Lewis went on to work on numerous deaf wrongful conviction cases; and provide direct advocacy for incarcerated community members while serving as HEARD’s volunteer director for nearly a decade. Under Lewis’s stewardship, HEARD grew into a cross-disability abolitionist organization that works to end ableism, racism, capitalism, and all other forms of oppression and violence.
Lewis and HEARD’s tiny team (almost all-volunteer for a decade) have advocated with and for thousands of deaf/disabled defendants, incarcerated, and returned people and their loved ones.
Beyond direct advocacy, Lewis is a thought leader, educator, and consultant who works to identify and interrupt the interconnected social, cultural, and structural hierarchies that assign some people and communities less value than others based on “socially constructed ideas of normalcy, productivity, desirability, intelligence, excellence, and fitness.” (Learn more at ).
Cheryl A. Leanza, policy advisor at UCC Media Justice, said, “TL’s tenacity leaves me in awe. Nothing stops TL’s campaign for abolition of all forms of incarceration and work to illuminate the stories and needs of multiply-marginalized and incarcerated people. TL worked for years without pay to lead an organization laser-focused on its values and the people most in need on the inside and returning home. Beyond this, TL’s thought leadership helps everyone, whether in the advocacy sector, the government sector, or beyond.”

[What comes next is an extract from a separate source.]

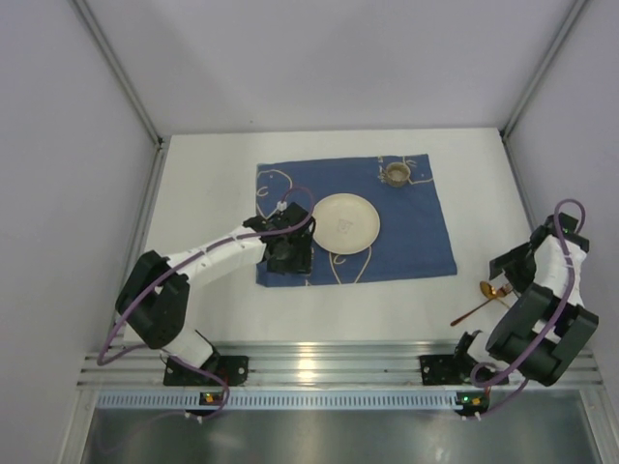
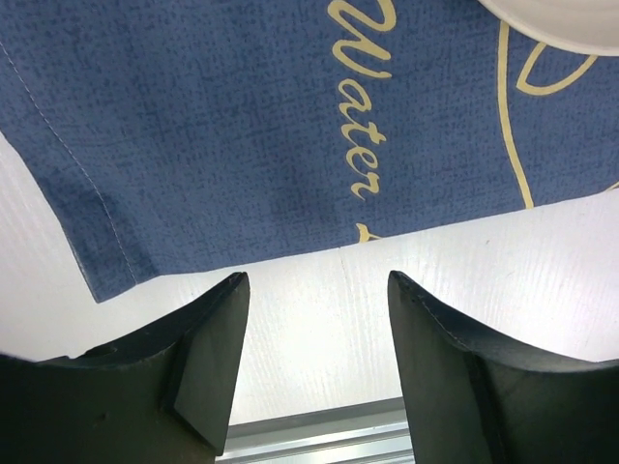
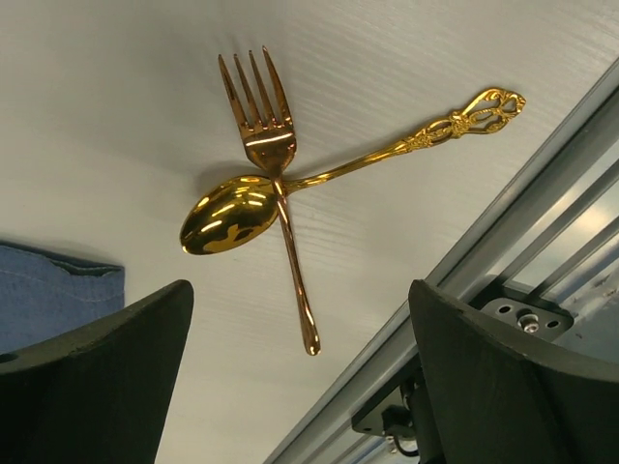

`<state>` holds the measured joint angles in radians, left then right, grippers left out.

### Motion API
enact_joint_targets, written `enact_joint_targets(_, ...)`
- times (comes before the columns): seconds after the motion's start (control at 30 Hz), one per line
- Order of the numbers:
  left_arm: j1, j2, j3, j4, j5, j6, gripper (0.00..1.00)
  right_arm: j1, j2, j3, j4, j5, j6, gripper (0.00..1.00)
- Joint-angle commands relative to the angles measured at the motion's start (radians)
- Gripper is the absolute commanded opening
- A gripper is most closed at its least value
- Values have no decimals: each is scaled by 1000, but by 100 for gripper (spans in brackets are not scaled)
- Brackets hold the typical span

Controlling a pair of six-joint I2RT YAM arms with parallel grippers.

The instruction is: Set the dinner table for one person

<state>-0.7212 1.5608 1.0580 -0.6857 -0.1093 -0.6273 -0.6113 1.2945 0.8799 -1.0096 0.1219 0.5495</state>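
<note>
My left pincer (image 2: 314,290) hangs wide and empty over the lower-left corner of the blue cloth (image 1: 406,242), beside the plate (image 1: 345,224). At lower right, on bare table (image 1: 213,193), the fork (image 3: 269,145) and spoon (image 3: 227,220) lie crossed. The fork handle points between the jaws of my wide right pincer (image 3: 300,290), the nearer arm. The rail (image 3: 542,193) crowds one side.

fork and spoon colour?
Shiny gold, both fork and spoon; clearest in the right wrist view.
</note>
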Motion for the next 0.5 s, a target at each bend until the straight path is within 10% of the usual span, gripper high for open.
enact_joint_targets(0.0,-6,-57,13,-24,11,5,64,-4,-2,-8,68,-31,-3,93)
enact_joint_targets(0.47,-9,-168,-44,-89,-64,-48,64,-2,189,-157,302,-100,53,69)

Lewis will join Parker Lecturer Maya Wiley and Parker Award recipient Jessica J. Gonzalez at the September 22 event in Washington D.C.

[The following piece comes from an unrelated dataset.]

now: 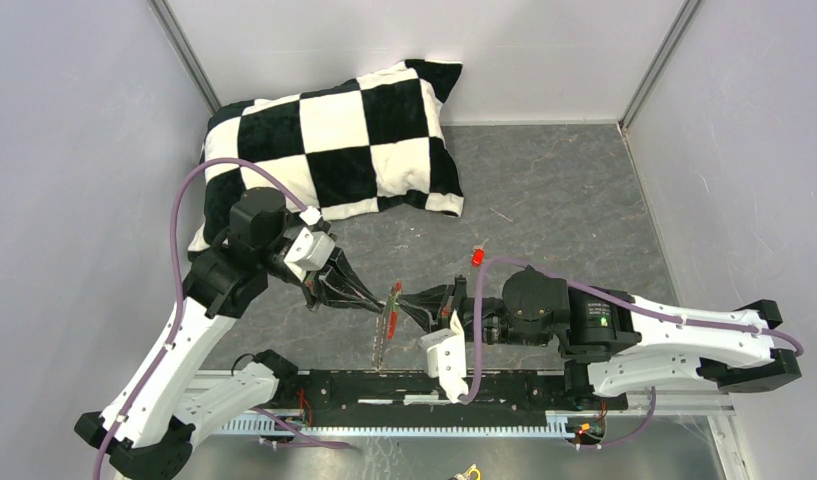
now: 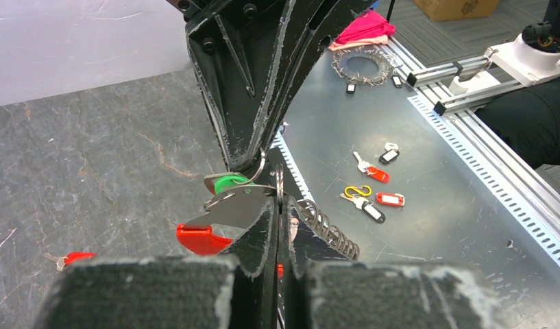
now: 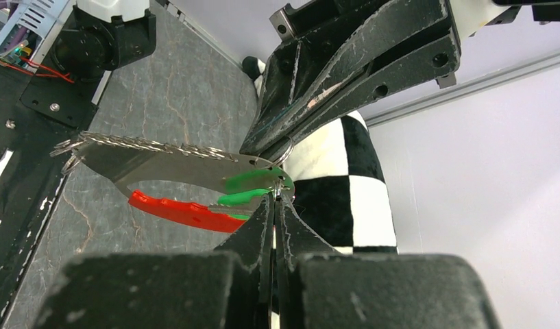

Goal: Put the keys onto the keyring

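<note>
The keyring (image 1: 391, 322) hangs in the air between my two grippers: a red curved fob (image 2: 201, 238), a flat metal plate and a coiled chain (image 2: 326, 227). My left gripper (image 1: 376, 300) is shut on its thin ring (image 2: 280, 190). My right gripper (image 1: 426, 312) is shut on the same ring from the other side (image 3: 275, 197). The green-headed key (image 3: 253, 182) sits right at the ring by both fingertips (image 2: 230, 182); I cannot tell whether it is threaded on. The red-headed key (image 1: 477, 257) lies on the grey table, apart from both grippers (image 2: 75, 258).
A black-and-white checked pillow (image 1: 334, 145) lies at the back left. White walls close in the table on three sides. A metal shelf (image 2: 469, 205) below the near edge holds several key tags, a chain ring and a pink cloth.
</note>
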Robot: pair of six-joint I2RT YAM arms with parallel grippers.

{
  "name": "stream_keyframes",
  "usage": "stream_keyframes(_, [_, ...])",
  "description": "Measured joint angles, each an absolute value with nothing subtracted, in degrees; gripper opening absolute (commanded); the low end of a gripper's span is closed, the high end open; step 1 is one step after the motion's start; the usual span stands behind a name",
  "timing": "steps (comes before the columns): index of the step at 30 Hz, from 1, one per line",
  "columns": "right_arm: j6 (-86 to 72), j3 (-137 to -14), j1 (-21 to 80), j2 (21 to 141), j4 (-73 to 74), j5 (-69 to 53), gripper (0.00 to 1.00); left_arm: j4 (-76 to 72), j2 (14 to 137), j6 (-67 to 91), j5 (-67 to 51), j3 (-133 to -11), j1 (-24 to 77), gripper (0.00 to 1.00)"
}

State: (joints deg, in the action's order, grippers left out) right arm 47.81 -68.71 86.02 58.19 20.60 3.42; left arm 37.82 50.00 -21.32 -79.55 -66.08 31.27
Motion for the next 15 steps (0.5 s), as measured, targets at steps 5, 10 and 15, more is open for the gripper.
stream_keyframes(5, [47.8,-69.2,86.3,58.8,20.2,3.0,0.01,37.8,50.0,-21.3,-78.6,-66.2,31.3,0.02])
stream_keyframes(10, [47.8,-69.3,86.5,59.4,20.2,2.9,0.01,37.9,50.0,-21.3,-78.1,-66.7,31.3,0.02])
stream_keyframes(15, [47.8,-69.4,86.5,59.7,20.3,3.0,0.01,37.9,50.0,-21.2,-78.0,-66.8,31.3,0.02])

The McGannon Award is named after Donald H. McGannon who was a broadcasting industry executive during the formative years of the television industry in the United States. As chairman of the Westinghouse Broadcasting Company, McGannon used his prominence in broadcasting to influence the regulations, standards, and practices of broadcasting. He was a vocal advocate of social responsibility in broadcasting and worked to educate the public through television.